→ Requirement
Go through the data and copy every line exactly, but not the images.

→ Data extract
==================================================
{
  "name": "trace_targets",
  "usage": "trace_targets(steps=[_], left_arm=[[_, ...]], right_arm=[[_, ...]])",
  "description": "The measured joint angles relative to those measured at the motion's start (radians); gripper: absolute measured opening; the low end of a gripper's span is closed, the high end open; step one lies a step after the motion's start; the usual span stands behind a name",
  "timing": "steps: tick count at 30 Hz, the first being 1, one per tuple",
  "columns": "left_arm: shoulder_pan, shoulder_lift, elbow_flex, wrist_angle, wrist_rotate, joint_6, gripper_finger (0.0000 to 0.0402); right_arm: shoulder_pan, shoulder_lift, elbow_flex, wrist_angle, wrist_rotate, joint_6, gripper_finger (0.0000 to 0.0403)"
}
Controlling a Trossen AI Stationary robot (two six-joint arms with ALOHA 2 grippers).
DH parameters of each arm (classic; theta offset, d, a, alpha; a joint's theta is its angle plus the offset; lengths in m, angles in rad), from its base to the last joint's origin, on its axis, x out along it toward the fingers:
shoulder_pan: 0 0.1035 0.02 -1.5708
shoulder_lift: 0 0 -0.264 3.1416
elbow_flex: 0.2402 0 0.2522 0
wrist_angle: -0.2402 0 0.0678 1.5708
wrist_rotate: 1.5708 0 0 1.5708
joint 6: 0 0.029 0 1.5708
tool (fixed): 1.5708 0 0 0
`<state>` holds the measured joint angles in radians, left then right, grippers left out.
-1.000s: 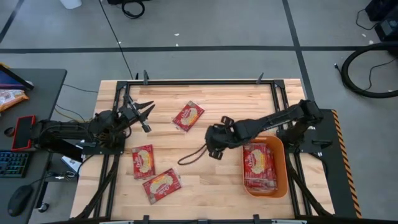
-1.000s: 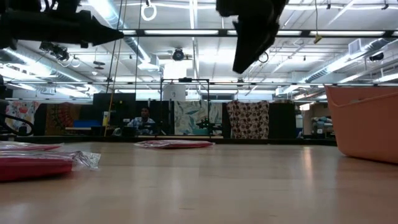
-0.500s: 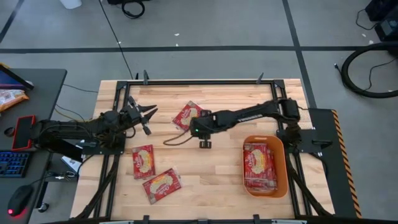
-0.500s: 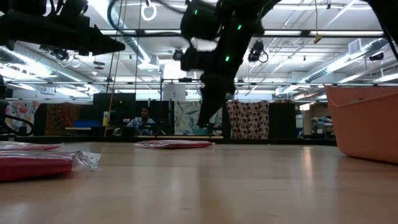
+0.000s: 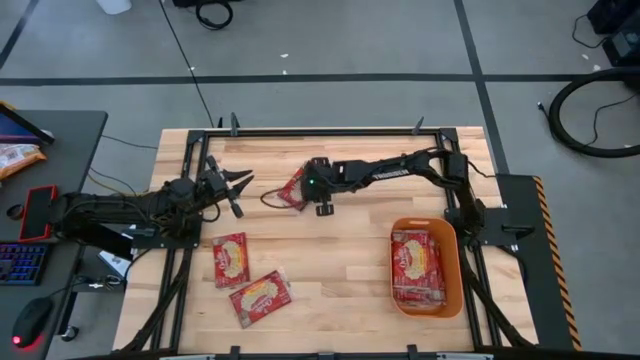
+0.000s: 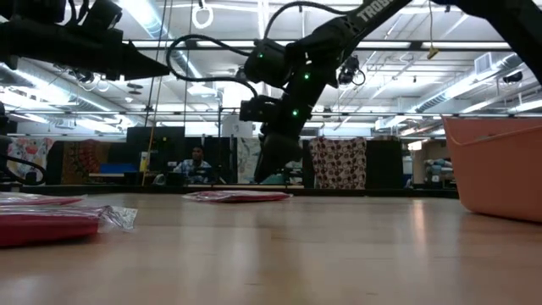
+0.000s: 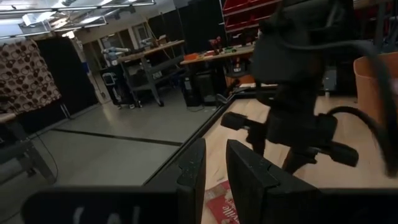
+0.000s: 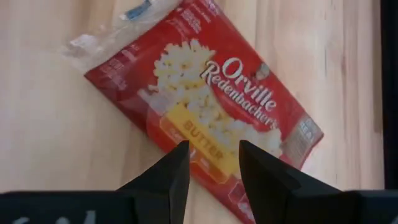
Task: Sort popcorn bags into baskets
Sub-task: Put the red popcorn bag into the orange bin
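Note:
One red popcorn bag [image 5: 291, 190] [image 8: 211, 93] lies flat near the table's far middle. My right gripper [image 5: 316, 190] [image 8: 214, 149] hangs just above it, open and pointing down, a finger over each side of its yellow label. In the low view its fingertips [image 6: 264, 174] stop short of the bag [image 6: 237, 196]. Two more bags [image 5: 230, 260] [image 5: 260, 297] lie flat near the left front. The orange basket [image 5: 452, 250] [image 6: 495, 165] on the right holds several bags [image 5: 415, 262]. My left gripper [image 5: 240, 190] [image 7: 214, 168] waits raised at the table's left, open by a narrow gap.
Black metal rails [image 5: 330, 131] frame the table. A dark cable [image 5: 268, 198] loops beside my right gripper. A side desk at the left carries an orange-and-white snack bag [image 5: 18, 155] and a keyboard [image 5: 20, 262]. Bare wood [image 5: 340, 270] lies between the front bags and the basket.
My right gripper has swung from beside the basket toward the table's left and far edge, and now hangs over the bag at the far middle. Its cable trailed along with it. The bags have not moved.

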<state>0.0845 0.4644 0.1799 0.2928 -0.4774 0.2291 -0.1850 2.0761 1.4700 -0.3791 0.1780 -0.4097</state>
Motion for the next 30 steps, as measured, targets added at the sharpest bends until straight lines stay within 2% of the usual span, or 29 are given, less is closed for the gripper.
trace_targets(steps=[6,22,26,30], left_arm=[[0.0,0.0,0.0,0.0,0.0,0.003,0.0068],[0.0,-0.002,0.0,-0.019,-0.001,0.005,0.0068],[0.0,-0.002,0.0,-0.021,-0.001,0.018,0.0068],[0.0,-0.002,0.0,-0.022,0.0,0.018,0.0068]], right_arm=[[-0.044,0.022,0.0,0.033,-0.169,-0.009,0.0143],[-0.061,0.062,-0.013,0.007,-0.222,-0.005,0.0141],[-0.063,0.06,-0.013,-0.006,-0.285,0.079,0.014],[-0.039,0.058,-0.013,-0.033,-0.326,0.241,0.014]])
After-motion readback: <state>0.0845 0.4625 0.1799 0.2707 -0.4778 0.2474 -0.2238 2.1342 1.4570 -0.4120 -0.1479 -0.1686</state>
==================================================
→ Solution to the exercise
{
  "name": "trace_targets",
  "usage": "trace_targets(steps=[_], left_arm=[[_, ...]], right_arm=[[_, ...]])",
  "description": "The measured joint angles relative to those measured at the motion's start (radians); gripper: absolute measured opening; the low end of a gripper's span is closed, the high end open; step one lies a step after the motion's start; the usual span stands behind a name",
  "timing": "steps: tick count at 30 Hz, the first being 1, one per tuple",
  "columns": "left_arm: shoulder_pan, shoulder_lift, elbow_flex, wrist_angle, wrist_rotate, joint_6, gripper_finger (0.0000 to 0.0402); right_arm: shoulder_pan, shoulder_lift, elbow_flex, wrist_angle, wrist_rotate, joint_6, gripper_finger (0.0000 to 0.0403)"
}
Controlling a Trossen AI Stationary robot (two six-joint arms with ALOHA 2 grippers).
DH parameters of each arm (classic; theta offset, d, a, alpha; a joint's theta is its angle plus the offset; lengths in m, angles in rad), from its base to the last joint's origin, on its axis, x out along it toward the fingers:
shoulder_pan: 0 0.1035 0.02 -1.5708
shoulder_lift: 0 0 -0.264 3.1416
elbow_flex: 0.2402 0 0.2522 0
wrist_angle: -0.2402 0 0.0678 1.5708
wrist_rotate: 1.5708 0 0 1.5708
joint 6: 0 0.029 0 1.5708
tool (fixed): 1.5708 0 0 0
`<state>` holds the measured joint angles in radians, left then right, grippers left out.
-1.000s: 
-1.000s: 
-0.500s: 
-0.500s: 
+0.000s: 
+0.000s: 
+0.000s: 
+0.000s: 
Task: Sort popcorn bags into baskets
Sub-task: Put the red popcorn bag into the orange bin
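Note:
One red popcorn bag [image 5: 291, 190] [image 8: 211, 93] lies flat near the table's far middle. My right gripper [image 5: 316, 190] [image 8: 214, 149] hangs just above it, open and pointing down, a finger over each side of its yellow label. In the low view its fingertips [image 6: 264, 174] stop short of the bag [image 6: 237, 196]. Two more bags [image 5: 230, 260] [image 5: 260, 297] lie flat near the left front. The orange basket [image 5: 452, 250] [image 6: 495, 165] on the right holds several bags [image 5: 415, 262]. My left gripper [image 5: 240, 190] [image 7: 214, 168] waits raised at the table's left, open by a narrow gap.
Black metal rails [image 5: 330, 131] frame the table. A dark cable [image 5: 268, 198] loops beside my right gripper. A side desk at the left carries an orange-and-white snack bag [image 5: 18, 155] and a keyboard [image 5: 20, 262]. Bare wood [image 5: 340, 270] lies between the front bags and the basket.
My right gripper has swung from beside the basket toward the table's left and far edge, and now hangs over the bag at the far middle. Its cable trailed along with it. The bags have not moved.
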
<state>0.0845 0.4644 0.1799 0.2928 -0.4774 0.2291 -0.1850 2.0761 1.4700 -0.3791 0.1780 -0.4097</state>
Motion for the next 30 steps, as measured, targets added at the sharpest bends until straight lines stay within 2% of the usual span, or 29 are given, less is closed for the gripper.
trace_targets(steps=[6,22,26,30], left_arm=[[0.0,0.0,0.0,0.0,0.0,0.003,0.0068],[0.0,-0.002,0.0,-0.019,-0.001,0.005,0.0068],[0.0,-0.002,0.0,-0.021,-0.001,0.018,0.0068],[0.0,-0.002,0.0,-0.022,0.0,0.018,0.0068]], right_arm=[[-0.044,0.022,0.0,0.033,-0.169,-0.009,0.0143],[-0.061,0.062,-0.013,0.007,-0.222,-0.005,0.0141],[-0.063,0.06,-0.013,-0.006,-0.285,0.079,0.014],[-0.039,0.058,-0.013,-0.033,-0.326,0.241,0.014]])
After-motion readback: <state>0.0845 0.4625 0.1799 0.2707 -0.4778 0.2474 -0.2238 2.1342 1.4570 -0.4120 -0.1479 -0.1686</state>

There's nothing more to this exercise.